18 Apr 2013 20:49

## Map Reduce spec in Haskell

I'm learning about the Map Reduce computation frequently used with big data.  For the fun of it, I decided to write a very high-level spec of Map Reduce.  Here is what I came up with.  Enjoy.

John

> module MapReduce where
> import Data.List (nub)

A high-level specification of Map Reduce as a Haskell program.  The
program uses lists to represent multisets.  As multisets have no
implied ordering, the ordering implied by lists in this specification
should be ignored.

The database is a multiset of key-value pairs.

> type Key = String
> type Value = String
> type Datum = (Key, Value)
> type Data = [Datum]

A mapper maps a datum to a finite multiset of key-value pairs.
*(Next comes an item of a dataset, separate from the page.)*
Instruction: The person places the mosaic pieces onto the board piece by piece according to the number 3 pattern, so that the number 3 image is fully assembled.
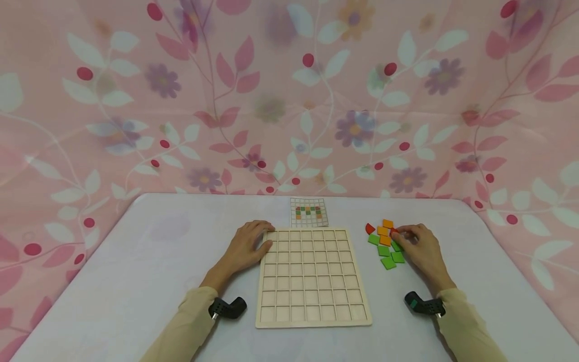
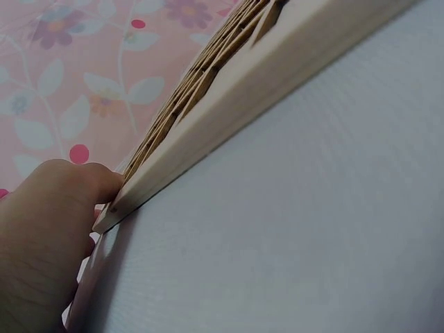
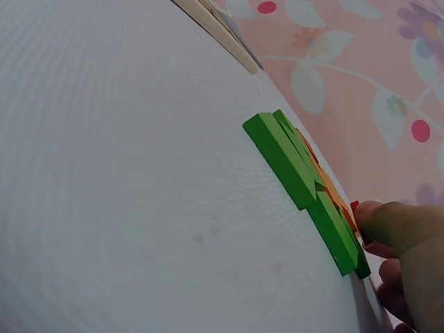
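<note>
In the head view, the board (image 1: 313, 283), a pale wooden grid of square cells, lies flat on the white desk (image 1: 135, 261), at the lower centre of the frame. The left hand (image 1: 248, 245) holds its upper left corner, the thumb lying on the left rim and the other fingers bent about the corner; the left wrist view shows the thumb on top of the rim, at the left of that frame

The right hand (image 1: 419, 246), right of centre, pinches a red piece (image 1: 394, 232) between thumb and fingers, just above or at the right side of the loose pieces; whether the piece touches those under it cannot be told. The group sits to the right of the board and apart from it: orange pieces (image 1: 385, 240) towards the top, green pieces (image 1: 383, 251) below and around them, and a red wedge (image 1: 370, 229) at the upper left of the group. In the right wrist view the green ones stand out at the right of centre, with a corner of the board at the top

A card (image 1: 309, 212) with a small coloured grid pattern lies just beyond the board's upper edge. A pink floral cloth (image 1: 289, 100) fills the upper half of the head view
</note>
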`<control>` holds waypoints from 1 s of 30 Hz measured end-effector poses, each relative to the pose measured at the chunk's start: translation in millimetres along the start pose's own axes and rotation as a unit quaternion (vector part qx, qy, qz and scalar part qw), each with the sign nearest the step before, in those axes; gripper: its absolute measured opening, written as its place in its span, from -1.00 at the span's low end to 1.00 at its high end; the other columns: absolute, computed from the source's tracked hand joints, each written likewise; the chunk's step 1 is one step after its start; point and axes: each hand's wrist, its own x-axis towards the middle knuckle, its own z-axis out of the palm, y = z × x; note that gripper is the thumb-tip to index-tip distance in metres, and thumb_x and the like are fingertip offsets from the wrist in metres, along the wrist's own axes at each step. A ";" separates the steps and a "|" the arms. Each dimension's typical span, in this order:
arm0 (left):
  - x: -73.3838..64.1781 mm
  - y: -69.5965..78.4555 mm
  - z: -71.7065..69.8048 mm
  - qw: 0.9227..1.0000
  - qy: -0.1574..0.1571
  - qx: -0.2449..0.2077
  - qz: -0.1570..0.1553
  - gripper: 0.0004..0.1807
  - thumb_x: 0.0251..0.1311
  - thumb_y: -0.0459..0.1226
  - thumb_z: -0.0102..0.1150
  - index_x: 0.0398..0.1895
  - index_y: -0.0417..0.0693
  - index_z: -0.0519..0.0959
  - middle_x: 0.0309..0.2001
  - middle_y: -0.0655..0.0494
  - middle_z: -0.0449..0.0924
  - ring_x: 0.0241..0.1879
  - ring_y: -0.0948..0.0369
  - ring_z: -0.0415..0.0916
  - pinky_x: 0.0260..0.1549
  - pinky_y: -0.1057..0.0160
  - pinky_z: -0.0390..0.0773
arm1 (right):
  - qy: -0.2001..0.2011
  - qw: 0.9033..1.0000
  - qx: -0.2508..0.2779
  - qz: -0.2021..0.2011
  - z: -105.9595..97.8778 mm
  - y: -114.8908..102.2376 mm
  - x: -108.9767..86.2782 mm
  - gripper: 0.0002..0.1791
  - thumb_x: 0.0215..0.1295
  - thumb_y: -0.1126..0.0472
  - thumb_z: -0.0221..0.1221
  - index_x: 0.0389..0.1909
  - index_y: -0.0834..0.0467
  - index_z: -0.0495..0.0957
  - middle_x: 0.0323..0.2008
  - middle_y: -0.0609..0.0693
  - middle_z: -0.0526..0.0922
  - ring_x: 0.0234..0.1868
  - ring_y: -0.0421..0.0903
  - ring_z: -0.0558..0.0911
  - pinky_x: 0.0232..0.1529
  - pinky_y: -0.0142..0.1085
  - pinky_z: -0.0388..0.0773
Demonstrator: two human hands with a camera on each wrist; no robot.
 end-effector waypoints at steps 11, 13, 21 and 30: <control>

> type Mapper = Datum -> Data

A reducer takes a key and a multiset of values and produces a finite
multiset of values.

> type Reducer = (Key, [Value]) -> [Value]

A step is a mapper followed by a reducer

> type Step = (Mapper, Reducer)

A program is a finite sequence of steps

> type Program = [Step]

The semantics of a program is provided by the run function.

> run :: Program -> Data -> Data
> run [] d = d
> run (s : p) d =
>   run p (step s d)

The three parts of a step are mapping, shuffling, and reducing.

> step :: Step -> Data -> Data
> step (m, r) d =
>   let mapped = transform m d
>       shuffled = shuffle mapped in
>   reduce r shuffled

The first part of a step is to transform the data by applying the
mapper to each datum and collecting the results.

> transform :: Mapper -> Data -> Data
> transform m d =
>   [p | u <- d, p <- m u]

Next, values with common keys are collected.  Keys are unique after
shuffling.

> shuffle :: Data -> [(Key, [Value])]
> shuffle d =
>   [(k, vs) | k <- nub (map fst d), -- nub eliminates duplicate keys
>              let vs = [v | (k', v) <- d, k' == k]]

A reducer is applied to the data associated with one key, and always
produces data with that key.

> reduce :: Reducer -> [(Key, [Value])] -> Data
> reduce r rs =
>   [(k, v) | (k, vs) <- rs, v <- r (k, vs)]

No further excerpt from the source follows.